Problem to work on:
Repeat only the stretch of lines below that runs from the line with "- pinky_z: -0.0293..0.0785" through the line with "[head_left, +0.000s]", unaltered.

[Records excerpted from a collection]
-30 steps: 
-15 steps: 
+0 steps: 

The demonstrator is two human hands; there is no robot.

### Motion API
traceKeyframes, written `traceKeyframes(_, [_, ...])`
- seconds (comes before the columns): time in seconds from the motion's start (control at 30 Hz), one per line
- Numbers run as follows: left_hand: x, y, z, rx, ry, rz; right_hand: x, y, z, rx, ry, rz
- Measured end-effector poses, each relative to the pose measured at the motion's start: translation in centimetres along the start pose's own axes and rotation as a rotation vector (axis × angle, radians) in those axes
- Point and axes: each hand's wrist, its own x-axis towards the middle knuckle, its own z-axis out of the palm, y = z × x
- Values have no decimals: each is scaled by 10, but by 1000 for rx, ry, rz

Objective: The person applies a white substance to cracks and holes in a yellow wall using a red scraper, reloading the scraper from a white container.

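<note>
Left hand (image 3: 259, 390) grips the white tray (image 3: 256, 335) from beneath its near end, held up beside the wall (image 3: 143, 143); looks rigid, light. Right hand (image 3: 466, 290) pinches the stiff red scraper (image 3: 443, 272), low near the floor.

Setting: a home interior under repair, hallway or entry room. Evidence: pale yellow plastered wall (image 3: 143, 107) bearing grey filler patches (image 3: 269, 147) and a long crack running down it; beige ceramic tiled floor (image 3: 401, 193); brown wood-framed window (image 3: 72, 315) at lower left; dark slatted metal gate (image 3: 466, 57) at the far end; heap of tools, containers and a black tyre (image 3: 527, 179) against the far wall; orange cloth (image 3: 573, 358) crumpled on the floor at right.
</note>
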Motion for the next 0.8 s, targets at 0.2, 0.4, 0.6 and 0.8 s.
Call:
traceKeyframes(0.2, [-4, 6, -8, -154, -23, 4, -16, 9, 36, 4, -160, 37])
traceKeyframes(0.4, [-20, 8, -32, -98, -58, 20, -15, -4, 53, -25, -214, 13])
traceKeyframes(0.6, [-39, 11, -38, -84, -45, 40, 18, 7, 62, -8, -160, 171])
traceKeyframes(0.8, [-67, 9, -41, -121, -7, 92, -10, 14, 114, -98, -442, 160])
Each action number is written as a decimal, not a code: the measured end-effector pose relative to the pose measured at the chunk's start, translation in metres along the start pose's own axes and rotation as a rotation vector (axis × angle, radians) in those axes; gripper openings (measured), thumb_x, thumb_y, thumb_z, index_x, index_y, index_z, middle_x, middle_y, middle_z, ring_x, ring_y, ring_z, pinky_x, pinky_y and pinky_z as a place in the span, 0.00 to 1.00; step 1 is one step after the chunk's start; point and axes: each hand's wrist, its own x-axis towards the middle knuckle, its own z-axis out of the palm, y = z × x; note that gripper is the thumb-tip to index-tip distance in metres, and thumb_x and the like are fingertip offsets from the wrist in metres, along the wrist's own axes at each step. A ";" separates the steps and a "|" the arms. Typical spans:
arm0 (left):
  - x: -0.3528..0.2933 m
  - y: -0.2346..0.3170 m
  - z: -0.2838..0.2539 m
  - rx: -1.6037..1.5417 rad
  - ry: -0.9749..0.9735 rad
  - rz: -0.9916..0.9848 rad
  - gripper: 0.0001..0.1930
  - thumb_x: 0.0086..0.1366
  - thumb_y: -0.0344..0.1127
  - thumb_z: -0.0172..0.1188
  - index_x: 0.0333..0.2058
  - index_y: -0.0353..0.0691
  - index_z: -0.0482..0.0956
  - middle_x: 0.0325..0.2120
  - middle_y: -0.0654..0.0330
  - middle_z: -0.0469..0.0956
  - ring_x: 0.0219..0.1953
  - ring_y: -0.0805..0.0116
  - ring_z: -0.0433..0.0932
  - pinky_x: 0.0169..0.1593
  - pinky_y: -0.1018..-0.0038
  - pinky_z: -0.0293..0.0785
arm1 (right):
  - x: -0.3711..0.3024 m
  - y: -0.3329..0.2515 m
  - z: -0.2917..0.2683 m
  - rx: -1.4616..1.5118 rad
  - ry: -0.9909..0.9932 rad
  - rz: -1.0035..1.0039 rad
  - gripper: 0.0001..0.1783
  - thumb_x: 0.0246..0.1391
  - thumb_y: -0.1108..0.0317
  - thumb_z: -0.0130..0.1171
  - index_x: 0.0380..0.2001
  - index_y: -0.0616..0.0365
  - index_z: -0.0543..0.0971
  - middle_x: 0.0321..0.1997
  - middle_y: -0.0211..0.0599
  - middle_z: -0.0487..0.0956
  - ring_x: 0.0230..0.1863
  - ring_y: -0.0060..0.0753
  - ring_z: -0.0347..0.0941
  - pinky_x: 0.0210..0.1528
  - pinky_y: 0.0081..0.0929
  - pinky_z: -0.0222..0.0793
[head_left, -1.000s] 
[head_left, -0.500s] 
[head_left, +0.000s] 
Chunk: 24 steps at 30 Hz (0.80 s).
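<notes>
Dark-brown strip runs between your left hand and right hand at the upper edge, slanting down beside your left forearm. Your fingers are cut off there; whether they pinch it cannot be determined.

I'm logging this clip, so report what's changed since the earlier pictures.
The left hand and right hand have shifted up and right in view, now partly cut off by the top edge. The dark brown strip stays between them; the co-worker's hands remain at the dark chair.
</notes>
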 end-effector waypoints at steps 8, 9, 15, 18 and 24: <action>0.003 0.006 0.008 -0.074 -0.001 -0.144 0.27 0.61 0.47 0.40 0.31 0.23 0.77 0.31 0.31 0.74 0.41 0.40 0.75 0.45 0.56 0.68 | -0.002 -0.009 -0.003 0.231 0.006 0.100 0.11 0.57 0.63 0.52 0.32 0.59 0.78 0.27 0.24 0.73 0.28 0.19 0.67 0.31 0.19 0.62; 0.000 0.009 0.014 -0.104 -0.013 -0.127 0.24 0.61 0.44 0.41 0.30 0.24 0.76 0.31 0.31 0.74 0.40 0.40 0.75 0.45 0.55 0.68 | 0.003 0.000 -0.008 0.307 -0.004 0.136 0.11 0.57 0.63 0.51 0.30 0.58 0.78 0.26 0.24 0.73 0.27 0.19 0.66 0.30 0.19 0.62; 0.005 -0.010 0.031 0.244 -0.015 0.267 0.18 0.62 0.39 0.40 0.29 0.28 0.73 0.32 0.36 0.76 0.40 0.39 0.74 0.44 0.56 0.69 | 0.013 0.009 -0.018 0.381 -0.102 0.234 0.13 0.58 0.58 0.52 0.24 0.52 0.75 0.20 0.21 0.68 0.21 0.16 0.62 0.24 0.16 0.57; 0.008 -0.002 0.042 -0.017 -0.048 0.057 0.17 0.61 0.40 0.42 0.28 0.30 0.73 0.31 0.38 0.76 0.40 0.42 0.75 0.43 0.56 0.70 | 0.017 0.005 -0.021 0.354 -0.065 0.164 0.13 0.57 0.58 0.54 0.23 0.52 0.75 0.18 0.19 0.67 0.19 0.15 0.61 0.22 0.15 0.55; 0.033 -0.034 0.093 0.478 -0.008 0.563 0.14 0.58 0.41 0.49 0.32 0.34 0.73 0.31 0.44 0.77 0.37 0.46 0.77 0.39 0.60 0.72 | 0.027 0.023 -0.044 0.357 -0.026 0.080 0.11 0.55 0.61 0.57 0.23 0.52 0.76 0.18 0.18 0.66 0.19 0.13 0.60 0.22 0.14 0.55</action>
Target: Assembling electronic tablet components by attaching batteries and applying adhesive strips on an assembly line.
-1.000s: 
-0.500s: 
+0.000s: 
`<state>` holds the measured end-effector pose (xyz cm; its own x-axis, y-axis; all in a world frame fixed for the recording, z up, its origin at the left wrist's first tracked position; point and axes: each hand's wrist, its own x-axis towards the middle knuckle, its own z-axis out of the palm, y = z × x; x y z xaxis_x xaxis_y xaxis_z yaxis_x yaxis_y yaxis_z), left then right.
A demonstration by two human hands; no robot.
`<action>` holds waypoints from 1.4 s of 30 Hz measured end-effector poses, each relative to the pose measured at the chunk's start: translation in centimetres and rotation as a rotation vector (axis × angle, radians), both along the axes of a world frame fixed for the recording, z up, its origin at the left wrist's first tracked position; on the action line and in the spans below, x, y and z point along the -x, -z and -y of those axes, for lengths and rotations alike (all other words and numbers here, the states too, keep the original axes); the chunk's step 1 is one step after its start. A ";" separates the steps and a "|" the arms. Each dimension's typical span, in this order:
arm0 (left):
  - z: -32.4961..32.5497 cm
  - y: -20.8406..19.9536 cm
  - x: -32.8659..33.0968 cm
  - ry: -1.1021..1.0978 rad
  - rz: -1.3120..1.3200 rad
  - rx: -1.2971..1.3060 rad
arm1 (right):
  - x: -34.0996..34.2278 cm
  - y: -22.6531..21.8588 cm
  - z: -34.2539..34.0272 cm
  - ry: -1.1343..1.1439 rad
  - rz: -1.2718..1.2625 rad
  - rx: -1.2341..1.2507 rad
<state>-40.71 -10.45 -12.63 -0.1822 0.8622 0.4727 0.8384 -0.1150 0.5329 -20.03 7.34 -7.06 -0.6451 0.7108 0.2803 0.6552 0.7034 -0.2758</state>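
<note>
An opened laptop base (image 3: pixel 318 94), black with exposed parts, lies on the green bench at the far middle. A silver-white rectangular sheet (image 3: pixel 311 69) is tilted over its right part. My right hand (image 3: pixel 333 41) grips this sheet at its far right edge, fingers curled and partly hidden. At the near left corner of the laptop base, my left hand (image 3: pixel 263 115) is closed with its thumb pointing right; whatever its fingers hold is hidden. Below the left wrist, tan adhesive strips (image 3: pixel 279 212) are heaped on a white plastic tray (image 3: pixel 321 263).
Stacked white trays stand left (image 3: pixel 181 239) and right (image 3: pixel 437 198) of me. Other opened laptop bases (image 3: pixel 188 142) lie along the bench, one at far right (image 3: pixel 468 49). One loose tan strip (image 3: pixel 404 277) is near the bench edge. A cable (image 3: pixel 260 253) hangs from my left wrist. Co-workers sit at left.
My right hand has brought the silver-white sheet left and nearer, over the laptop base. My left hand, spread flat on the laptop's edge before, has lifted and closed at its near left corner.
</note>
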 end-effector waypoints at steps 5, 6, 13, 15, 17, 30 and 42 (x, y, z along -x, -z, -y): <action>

Response:
  - pinky_z: -0.0293..0.0785
arm1 (right):
  - x: -0.3711..0.3024 m
  - y: -0.3329..0.2515 m
  - z: -0.2917..0.2683 m
  - rx: -1.4616..1.5118 rad
  - ry: -0.9909..0.9932 rad
  - rz: -1.0035..1.0039 rad
  - gripper: 0.0001..0.1783
  - thumb_x: 0.0246..0.1391
  - thumb_y: -0.1108..0.0317
  - thumb_z: -0.0130..0.1171
  - index_x: 0.0380..0.2001
  - index_y: -0.0616..0.0365
  - index_z: -0.0543..0.0971
  - middle_x: 0.0321..0.1997
  - middle_y: -0.0211..0.0599
  - middle_z: -0.0487..0.0956
  - ring_x: 0.0230..0.1863
  - ring_y: -0.0060..0.0753
  - ring_z: -0.0347..0.0941
  - pinky_x: 0.0210..0.1528
  - pinky_y: 0.0081..0.0929
  - pinky_z: -0.0222..0.0793
[head_left, -1.000s] 
[head_left, -0.500s] 
[head_left, +0.000s] 

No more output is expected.